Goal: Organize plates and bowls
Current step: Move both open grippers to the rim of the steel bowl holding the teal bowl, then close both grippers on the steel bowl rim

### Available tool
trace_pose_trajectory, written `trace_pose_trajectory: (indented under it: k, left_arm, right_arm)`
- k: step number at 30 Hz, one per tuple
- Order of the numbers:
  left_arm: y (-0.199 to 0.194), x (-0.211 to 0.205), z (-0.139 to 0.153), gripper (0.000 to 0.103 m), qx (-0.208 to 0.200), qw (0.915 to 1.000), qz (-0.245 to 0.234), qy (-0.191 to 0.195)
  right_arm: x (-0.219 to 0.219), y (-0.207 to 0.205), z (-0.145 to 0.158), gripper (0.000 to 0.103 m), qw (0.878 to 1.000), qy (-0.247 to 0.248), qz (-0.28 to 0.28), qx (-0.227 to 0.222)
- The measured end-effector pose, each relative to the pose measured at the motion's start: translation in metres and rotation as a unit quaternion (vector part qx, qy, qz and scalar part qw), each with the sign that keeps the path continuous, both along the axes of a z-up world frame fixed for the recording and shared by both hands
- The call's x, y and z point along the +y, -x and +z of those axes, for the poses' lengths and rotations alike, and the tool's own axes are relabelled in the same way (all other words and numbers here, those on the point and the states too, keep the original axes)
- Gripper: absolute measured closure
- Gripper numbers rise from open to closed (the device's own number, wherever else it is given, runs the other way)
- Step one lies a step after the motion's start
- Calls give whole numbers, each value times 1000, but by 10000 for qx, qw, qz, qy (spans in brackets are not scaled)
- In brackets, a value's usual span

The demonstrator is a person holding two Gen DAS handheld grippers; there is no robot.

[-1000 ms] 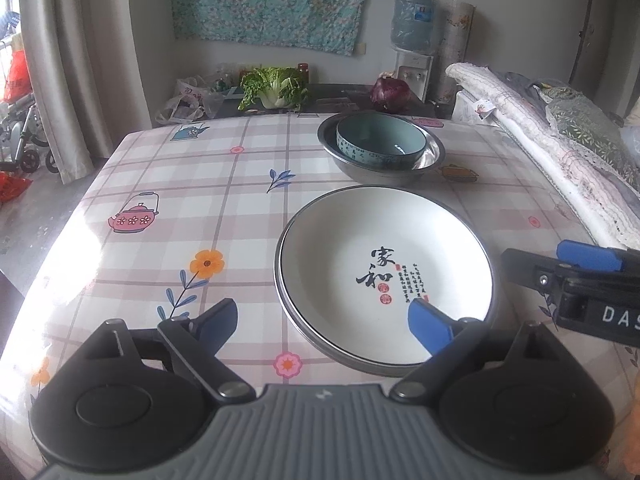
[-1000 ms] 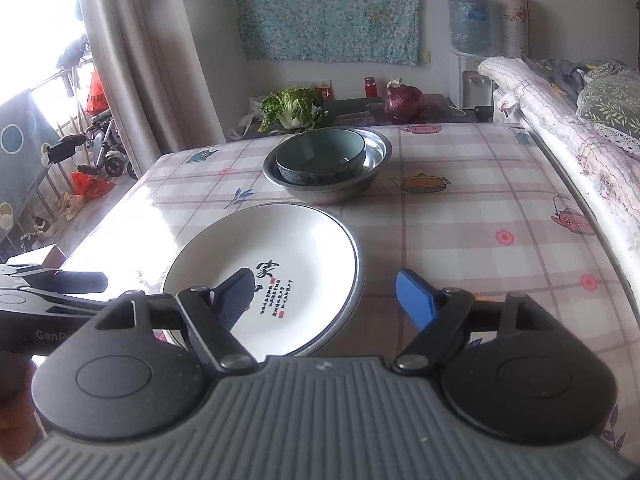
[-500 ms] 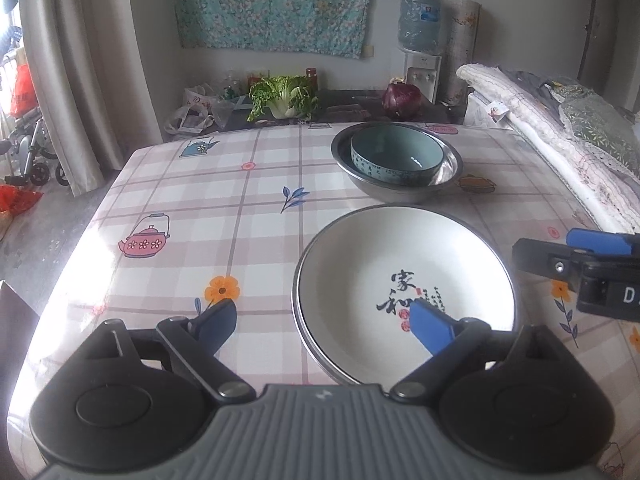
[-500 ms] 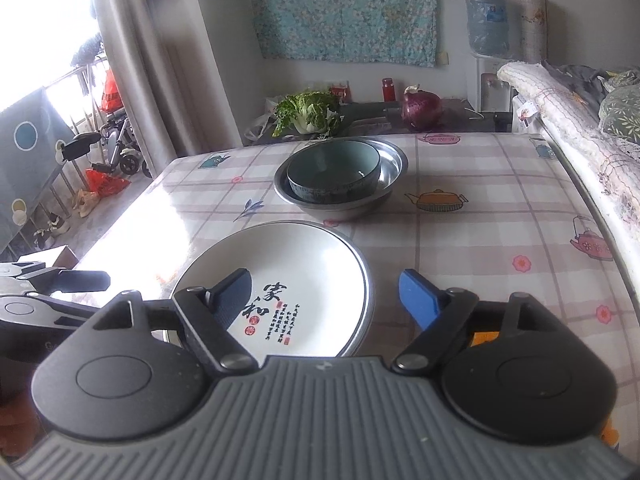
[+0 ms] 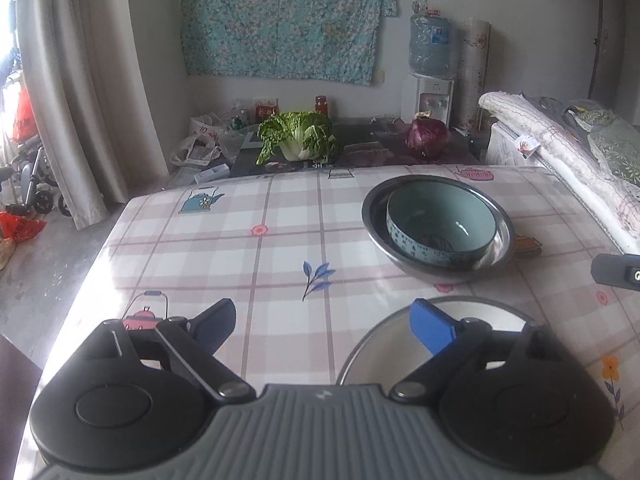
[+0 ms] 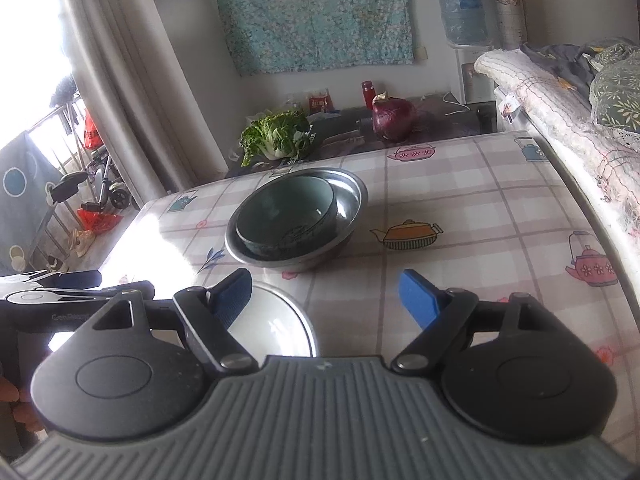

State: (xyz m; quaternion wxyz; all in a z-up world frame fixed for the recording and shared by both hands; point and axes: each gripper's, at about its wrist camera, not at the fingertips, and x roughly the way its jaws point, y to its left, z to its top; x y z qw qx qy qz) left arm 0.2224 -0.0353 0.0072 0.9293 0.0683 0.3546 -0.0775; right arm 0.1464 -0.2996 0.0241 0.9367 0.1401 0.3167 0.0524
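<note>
A teal ceramic bowl [image 5: 440,228] [image 6: 286,216] sits nested inside a steel bowl [image 5: 376,216] [image 6: 350,196] toward the far side of the checked table. Nearer me lies a white plate [image 5: 384,354] [image 6: 280,328] in a metal-rimmed plate, mostly hidden behind the gripper bodies. My left gripper [image 5: 324,326] hovers open over the table, its right finger above the plate's edge. My right gripper [image 6: 326,296] is open too, with nothing between its fingers, its left finger over the plate's far rim. Each gripper shows at the edge of the other's view.
The tablecloth [image 5: 280,240] carries teapot and flower prints. Behind the table a low dark stand holds a cabbage [image 5: 296,138] and a red cabbage [image 5: 428,138]. Folded bedding [image 6: 568,112] lines the right side. A curtain [image 5: 80,80] and a water dispenser [image 5: 432,64] stand farther back.
Both grippers have drawn back toward me and tilted up. The plate has slid down to the bottom of both views, and more of the room's far wall shows. Both stay open and empty.
</note>
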Motion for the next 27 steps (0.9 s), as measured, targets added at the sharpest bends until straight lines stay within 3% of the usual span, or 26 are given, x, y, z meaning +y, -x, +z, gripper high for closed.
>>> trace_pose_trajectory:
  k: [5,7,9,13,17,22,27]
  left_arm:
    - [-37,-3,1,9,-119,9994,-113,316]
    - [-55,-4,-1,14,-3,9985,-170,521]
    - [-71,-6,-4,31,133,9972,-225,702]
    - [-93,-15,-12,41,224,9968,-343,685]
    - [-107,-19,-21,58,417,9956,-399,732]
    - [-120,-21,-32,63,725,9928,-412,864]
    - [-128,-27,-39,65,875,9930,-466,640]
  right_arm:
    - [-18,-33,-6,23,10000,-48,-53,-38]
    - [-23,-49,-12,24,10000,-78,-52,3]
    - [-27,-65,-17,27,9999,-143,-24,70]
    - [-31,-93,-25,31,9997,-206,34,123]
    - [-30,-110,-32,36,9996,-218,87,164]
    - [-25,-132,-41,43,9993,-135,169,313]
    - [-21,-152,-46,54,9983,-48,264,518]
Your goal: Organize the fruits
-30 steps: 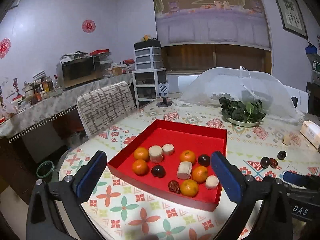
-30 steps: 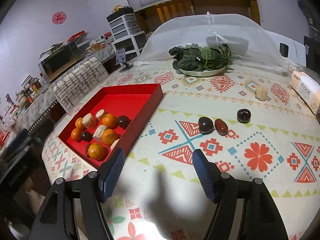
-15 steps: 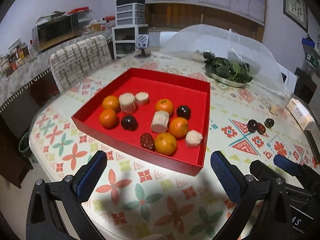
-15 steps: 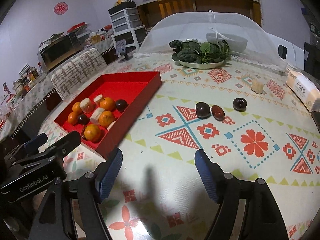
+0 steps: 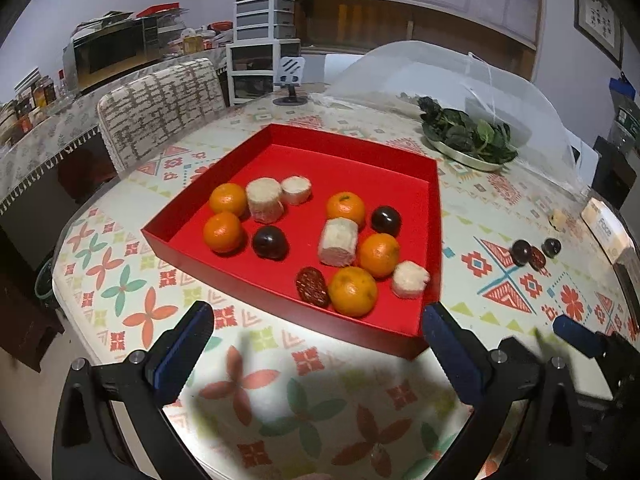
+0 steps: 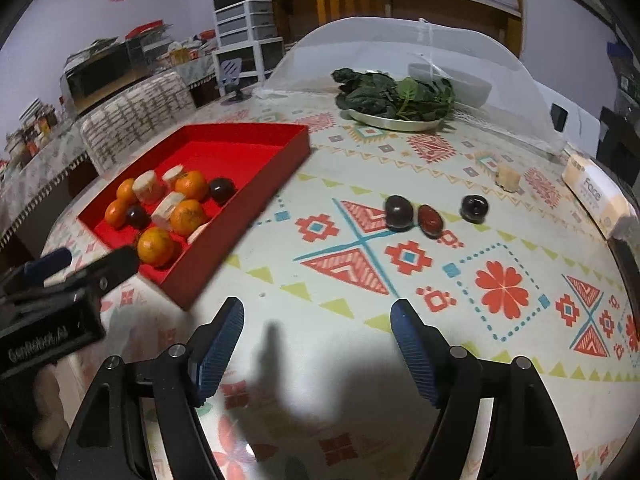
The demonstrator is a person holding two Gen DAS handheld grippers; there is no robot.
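Observation:
A red tray [image 5: 360, 148] [image 6: 256, 184] holds several oranges [image 5: 352, 290], white banana pieces [image 5: 338, 242], dark plums [image 5: 270, 242] and a red date [image 5: 312, 286]. On the tablecloth to its right lie a dark plum [image 6: 399, 213], a red date [image 6: 430, 220] and another dark plum [image 6: 474, 208]; a banana piece [image 6: 507, 178] sits farther back. My left gripper [image 5: 316, 344] is open and empty, just in front of the tray's near edge. My right gripper [image 6: 318, 340] is open and empty over bare tablecloth, short of the loose fruit.
A plate of green leaves [image 6: 396, 100] stands at the back beside a mesh food cover [image 6: 460, 52]. A tissue box [image 6: 596, 196] lies at the right edge. A padded chair [image 5: 160, 108] stands at the table's left side.
Both grippers have tilted down and moved closer over the table. The left one now looks down on the tray from nearer. Both stay open and empty.

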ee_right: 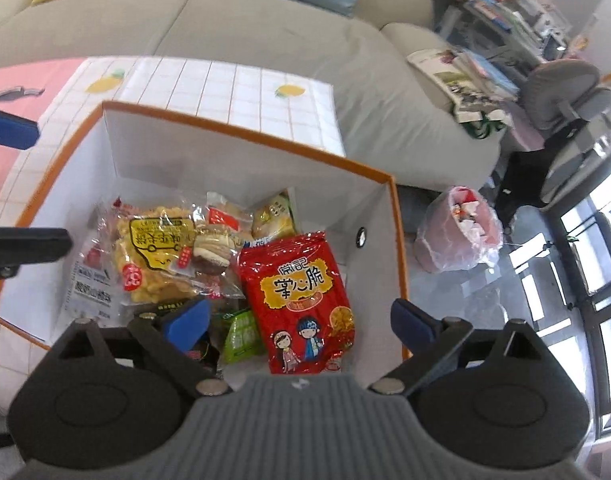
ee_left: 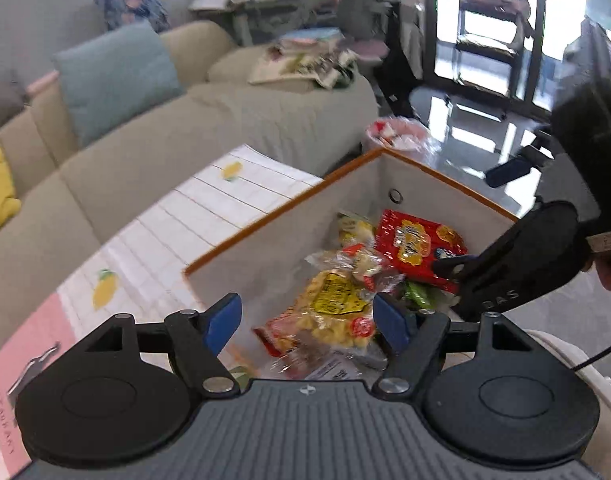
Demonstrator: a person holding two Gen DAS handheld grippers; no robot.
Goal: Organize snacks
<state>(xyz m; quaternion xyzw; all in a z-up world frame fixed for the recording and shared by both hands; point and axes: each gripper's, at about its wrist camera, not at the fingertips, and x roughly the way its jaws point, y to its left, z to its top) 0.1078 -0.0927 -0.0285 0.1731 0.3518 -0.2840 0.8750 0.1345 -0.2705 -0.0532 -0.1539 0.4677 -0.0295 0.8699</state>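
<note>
red snack packet (ee_right: pixel 301 300): glossy foil-like film | yellow crisps bag (ee_right: pixel 155 252): clear shiny plastic | storage box (ee_right: pixel 241 160): matt white walls, orange cloth-like rim | sofa (ee_right: pixel 265 20): matt woven cloth | floor (ee_left: pixel 465 120): glossy, mirror-like

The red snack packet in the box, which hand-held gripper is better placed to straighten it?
Probably the right hand-held gripper: open and empty, directly above the red snack packet. The left hangs over the yellow bag.

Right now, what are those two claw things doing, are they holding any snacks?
Left gripper: open, holding nothing, above the snacks in the storage box.
Right gripper: open, holding nothing, over the red snack bag.
</note>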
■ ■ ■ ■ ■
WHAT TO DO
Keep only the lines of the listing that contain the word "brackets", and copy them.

SOLUTION
- Calls give whole numbers, each value times 1000, but by 10000 for qx, qw, qz, qy (spans in brackets are not scaled)
- In brackets, a value's usual span

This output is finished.